DESCRIPTION OF THE TASK
Once you have read the listing below, output it again exactly.

INFORMATION SHOWN
◆ ◆ ◆

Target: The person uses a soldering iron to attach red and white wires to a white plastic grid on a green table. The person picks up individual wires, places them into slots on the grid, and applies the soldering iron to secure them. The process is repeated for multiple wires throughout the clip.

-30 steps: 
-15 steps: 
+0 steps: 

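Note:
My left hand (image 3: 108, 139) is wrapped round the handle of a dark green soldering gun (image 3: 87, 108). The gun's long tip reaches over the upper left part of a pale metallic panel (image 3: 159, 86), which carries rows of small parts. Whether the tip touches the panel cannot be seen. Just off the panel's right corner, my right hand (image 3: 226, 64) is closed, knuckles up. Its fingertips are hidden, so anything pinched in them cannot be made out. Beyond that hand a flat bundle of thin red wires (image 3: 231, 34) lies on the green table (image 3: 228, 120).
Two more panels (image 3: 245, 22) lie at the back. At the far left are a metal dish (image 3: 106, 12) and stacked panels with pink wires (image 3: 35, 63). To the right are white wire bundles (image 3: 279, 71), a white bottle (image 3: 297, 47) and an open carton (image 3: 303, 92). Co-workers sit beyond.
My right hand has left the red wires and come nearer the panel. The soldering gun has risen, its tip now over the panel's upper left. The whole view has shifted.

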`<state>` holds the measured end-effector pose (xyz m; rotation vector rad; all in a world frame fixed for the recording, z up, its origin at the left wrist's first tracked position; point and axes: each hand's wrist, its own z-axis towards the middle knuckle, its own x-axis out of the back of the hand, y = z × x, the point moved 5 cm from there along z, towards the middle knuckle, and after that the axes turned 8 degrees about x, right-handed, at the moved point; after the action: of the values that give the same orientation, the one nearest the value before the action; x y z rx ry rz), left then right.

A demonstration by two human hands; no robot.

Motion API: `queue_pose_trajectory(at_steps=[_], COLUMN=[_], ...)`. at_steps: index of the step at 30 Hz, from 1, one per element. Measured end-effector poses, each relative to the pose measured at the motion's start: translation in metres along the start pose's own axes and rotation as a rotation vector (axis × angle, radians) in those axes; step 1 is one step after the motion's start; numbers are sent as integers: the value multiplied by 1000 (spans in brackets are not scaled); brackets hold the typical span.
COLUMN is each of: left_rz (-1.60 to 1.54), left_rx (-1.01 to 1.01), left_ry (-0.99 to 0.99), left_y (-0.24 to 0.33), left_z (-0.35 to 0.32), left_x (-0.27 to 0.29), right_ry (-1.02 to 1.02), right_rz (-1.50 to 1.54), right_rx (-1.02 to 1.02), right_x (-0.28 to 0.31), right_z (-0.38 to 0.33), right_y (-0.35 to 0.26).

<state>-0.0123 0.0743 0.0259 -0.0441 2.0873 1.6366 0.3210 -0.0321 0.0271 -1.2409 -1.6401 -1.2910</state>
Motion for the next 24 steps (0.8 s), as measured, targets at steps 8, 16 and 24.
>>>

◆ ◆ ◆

SOLUTION TO THE PROBLEM
Target: The person uses a soldering iron to attach red and white wires to a white plastic grid on a green table. The person picks up individual wires, places them into slots on the grid, and applies the soldering iron to secure them. The process is repeated for multiple wires throughout the clip.

-30 steps: 
-15 steps: 
+0 steps: 

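Note:
My left hand (image 3: 108, 139) is wrapped round the handle of a dark green soldering gun (image 3: 87, 108). The gun's long tip reaches over the upper left part of a pale metallic panel (image 3: 159, 86), which carries rows of small parts. Whether the tip touches the panel cannot be seen. Just off the panel's right corner, my right hand (image 3: 226, 64) is closed, knuckles up. Its fingertips are hidden, so anything pinched in them cannot be made out. Beyond that hand a flat bundle of thin red wires (image 3: 231, 34) lies on the green table (image 3: 228, 120).
Two more panels (image 3: 245, 22) lie at the back. At the far left are a metal dish (image 3: 106, 12) and stacked panels with pink wires (image 3: 35, 63). To the right are white wire bundles (image 3: 279, 71), a white bottle (image 3: 297, 47) and an open carton (image 3: 303, 92). Co-workers sit beyond.
My right hand has left the red wires and come nearer the panel. The soldering gun has risen, its tip now over the panel's upper left. The whole view has shifted.
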
`<state>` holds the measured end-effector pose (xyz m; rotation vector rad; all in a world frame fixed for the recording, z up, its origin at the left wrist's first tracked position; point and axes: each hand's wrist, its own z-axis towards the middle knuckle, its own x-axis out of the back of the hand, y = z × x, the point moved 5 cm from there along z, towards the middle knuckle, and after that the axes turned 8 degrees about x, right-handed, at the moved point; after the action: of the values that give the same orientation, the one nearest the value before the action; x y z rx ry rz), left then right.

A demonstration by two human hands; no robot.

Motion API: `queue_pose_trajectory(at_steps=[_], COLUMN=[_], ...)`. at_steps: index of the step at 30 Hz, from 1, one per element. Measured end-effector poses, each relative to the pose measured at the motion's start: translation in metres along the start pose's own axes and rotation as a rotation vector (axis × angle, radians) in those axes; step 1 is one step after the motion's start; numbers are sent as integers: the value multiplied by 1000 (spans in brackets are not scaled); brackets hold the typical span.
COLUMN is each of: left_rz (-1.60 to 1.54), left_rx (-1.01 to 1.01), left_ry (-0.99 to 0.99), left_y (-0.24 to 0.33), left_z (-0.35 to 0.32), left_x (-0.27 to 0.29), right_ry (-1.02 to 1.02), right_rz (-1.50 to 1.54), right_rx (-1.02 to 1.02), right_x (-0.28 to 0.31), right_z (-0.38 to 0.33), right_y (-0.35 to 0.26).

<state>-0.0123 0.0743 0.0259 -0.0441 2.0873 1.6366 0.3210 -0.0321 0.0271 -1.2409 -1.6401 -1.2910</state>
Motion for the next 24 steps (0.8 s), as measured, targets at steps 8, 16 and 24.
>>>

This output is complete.